## What you are asked to do
The answer must be every line of the data that holds the word "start".

## Provided material
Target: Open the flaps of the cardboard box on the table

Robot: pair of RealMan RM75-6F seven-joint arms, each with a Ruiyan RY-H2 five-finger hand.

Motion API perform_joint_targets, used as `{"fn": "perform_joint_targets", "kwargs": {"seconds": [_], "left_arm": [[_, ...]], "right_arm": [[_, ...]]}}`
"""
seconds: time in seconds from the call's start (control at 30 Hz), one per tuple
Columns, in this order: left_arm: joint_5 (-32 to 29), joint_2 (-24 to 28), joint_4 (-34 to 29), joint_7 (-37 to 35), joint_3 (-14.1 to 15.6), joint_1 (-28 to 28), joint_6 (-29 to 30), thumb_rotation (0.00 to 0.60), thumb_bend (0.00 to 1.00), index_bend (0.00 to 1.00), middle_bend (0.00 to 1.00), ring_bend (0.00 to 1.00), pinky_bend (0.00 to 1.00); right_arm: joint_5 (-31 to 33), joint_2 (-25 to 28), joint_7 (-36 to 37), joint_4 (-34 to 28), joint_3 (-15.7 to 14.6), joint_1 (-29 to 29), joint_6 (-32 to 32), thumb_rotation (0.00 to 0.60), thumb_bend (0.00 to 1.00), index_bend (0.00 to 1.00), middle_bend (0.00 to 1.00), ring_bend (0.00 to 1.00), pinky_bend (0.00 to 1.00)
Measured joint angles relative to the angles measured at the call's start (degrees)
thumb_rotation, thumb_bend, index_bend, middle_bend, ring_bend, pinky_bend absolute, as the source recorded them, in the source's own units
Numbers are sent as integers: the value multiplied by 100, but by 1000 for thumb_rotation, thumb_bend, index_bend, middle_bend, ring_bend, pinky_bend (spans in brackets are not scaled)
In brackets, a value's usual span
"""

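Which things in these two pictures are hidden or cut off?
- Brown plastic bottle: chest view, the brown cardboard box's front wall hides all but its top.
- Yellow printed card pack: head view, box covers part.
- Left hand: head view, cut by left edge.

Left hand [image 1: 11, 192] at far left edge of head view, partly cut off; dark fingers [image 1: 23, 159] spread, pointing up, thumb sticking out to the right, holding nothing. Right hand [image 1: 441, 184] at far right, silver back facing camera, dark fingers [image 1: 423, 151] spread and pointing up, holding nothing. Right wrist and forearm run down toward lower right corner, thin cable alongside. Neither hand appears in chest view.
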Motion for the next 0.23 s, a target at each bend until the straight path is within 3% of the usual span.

## Exercise solution
seconds: time in seconds from the call's start (control at 30 Hz), one per tuple
Measured joint angles relative to the angles measured at the call's start (degrees)

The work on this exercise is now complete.